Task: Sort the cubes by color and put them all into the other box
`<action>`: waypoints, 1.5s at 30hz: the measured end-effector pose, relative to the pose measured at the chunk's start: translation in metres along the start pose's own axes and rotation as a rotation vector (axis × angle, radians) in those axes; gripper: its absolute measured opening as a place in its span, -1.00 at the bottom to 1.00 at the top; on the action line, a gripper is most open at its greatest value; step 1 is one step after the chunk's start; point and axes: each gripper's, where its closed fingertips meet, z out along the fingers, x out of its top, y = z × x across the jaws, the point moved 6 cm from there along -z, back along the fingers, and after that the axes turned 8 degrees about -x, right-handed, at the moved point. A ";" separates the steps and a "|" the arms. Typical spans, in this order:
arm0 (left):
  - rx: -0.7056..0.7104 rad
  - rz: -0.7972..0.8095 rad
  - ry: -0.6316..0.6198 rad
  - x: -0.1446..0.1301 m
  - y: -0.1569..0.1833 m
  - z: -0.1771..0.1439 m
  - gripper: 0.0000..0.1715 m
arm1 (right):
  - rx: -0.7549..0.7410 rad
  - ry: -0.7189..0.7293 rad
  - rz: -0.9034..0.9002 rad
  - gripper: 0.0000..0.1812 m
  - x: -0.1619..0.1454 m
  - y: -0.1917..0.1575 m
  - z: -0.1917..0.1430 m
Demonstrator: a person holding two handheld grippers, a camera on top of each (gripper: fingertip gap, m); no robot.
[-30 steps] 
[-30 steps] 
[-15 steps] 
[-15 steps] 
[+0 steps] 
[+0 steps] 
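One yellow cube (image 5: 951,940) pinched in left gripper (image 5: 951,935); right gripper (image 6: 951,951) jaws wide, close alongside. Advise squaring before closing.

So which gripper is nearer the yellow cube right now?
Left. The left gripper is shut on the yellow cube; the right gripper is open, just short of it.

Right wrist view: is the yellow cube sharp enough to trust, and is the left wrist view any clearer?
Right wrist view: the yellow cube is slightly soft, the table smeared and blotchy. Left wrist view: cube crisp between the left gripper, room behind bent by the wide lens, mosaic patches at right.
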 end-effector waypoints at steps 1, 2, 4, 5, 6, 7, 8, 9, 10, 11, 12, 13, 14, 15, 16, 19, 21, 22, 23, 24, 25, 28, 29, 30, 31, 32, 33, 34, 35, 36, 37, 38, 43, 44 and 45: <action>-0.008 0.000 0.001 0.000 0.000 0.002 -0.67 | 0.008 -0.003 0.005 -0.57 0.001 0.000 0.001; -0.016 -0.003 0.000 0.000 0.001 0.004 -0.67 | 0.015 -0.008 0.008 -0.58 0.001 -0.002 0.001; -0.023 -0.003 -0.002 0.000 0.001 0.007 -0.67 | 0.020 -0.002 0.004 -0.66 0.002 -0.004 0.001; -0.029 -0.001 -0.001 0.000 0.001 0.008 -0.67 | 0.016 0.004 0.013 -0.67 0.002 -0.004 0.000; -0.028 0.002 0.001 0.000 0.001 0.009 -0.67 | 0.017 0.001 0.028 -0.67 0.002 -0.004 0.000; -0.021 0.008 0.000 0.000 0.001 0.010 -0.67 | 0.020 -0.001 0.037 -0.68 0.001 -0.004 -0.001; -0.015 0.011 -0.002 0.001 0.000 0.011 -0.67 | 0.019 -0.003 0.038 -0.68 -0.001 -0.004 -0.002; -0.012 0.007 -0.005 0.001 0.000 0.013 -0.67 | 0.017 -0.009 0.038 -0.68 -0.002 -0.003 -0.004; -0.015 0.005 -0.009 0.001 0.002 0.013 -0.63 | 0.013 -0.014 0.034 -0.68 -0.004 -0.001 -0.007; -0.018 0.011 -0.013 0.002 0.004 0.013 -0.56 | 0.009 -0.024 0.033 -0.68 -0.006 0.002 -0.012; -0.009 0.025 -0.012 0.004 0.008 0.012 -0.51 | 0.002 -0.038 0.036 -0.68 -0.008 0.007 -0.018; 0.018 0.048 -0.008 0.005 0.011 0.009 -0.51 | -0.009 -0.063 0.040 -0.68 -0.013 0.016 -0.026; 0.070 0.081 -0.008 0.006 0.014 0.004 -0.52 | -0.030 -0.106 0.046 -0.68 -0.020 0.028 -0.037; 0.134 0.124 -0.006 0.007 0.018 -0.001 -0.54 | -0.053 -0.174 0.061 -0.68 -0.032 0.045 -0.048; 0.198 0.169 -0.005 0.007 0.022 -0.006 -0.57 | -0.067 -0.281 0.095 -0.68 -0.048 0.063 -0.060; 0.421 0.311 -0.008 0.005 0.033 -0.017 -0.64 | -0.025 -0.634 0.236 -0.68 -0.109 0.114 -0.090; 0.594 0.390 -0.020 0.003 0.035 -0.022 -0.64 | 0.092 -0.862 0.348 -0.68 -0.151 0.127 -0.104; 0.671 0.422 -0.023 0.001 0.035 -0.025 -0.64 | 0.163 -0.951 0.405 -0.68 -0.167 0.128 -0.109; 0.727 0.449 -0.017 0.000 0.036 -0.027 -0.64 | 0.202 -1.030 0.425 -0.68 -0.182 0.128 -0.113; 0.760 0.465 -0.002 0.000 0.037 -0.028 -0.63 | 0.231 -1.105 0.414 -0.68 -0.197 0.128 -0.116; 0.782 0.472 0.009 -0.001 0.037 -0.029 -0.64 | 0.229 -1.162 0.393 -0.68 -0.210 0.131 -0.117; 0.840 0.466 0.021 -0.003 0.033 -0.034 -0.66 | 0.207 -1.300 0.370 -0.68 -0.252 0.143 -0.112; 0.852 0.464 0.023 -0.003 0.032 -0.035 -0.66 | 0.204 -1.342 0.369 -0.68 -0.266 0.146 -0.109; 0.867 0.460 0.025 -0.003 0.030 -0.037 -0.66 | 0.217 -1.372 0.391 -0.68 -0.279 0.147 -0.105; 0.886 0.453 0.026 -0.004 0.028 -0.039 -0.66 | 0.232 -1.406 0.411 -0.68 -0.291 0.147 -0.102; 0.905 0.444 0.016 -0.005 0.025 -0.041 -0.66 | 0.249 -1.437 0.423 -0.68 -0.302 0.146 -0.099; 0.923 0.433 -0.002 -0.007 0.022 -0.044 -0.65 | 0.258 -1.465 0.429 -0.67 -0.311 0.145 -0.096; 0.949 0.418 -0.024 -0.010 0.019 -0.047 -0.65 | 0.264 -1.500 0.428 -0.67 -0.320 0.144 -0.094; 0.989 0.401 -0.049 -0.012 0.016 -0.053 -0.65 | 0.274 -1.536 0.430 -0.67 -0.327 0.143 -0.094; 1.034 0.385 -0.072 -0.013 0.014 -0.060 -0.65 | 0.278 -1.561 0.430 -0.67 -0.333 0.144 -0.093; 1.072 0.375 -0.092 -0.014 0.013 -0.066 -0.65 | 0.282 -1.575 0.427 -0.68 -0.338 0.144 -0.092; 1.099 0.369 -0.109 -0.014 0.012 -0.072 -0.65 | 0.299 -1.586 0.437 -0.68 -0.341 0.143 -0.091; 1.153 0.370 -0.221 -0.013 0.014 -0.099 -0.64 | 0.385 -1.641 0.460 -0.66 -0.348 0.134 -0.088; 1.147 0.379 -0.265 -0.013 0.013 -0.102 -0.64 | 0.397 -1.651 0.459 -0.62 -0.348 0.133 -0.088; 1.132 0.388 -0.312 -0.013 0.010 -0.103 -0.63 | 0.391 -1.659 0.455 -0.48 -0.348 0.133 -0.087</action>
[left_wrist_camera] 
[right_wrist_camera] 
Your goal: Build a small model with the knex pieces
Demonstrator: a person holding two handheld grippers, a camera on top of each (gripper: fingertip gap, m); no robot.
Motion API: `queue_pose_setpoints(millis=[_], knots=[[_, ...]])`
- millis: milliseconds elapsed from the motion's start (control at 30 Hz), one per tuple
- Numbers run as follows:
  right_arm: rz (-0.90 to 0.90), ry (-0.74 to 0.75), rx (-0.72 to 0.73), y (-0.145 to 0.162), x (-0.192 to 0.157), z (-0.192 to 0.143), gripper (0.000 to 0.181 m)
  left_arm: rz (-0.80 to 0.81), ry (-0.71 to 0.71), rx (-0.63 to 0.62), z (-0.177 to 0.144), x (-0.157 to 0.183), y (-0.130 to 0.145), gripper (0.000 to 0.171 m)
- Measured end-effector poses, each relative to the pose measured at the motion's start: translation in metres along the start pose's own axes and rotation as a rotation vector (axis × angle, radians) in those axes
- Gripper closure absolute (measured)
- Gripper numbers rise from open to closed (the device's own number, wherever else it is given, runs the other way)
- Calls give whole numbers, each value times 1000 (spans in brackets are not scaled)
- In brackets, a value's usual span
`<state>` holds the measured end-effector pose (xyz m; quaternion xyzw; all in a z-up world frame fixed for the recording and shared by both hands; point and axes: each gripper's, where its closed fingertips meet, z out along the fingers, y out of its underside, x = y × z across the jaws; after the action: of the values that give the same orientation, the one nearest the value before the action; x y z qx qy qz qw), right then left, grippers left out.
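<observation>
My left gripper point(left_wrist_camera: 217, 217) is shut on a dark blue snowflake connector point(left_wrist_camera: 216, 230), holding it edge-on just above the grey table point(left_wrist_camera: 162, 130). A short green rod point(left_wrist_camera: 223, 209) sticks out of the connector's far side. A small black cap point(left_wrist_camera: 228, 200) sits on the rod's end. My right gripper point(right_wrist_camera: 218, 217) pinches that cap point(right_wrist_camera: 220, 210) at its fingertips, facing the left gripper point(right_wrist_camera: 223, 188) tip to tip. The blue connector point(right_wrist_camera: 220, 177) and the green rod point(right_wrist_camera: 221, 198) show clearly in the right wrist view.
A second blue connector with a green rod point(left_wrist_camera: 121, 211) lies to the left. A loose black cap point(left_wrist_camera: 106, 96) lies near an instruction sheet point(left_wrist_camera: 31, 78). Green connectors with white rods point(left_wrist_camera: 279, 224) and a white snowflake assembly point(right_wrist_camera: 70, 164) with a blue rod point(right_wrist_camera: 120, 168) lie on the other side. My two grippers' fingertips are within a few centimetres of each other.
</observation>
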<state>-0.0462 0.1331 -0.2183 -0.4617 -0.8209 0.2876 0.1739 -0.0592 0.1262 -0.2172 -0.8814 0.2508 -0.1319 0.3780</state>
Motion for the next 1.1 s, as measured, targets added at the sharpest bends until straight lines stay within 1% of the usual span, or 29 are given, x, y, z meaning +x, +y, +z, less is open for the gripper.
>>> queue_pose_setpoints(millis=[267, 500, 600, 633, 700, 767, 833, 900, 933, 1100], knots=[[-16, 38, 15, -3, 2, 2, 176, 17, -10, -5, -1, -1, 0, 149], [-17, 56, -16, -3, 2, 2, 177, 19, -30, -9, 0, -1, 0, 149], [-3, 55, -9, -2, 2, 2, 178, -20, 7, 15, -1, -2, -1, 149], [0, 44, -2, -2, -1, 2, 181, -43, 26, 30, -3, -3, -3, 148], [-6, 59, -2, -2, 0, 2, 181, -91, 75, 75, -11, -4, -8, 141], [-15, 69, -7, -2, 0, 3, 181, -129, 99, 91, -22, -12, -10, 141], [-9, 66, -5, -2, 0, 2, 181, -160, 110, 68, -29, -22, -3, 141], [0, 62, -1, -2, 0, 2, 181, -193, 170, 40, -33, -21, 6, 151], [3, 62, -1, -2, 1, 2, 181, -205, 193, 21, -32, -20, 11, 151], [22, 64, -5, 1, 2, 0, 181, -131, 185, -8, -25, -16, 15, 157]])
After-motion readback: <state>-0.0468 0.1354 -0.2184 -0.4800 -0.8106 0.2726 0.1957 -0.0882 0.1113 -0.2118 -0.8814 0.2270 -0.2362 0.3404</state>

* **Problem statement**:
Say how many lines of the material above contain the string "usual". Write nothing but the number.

* **Exercise answer**:
2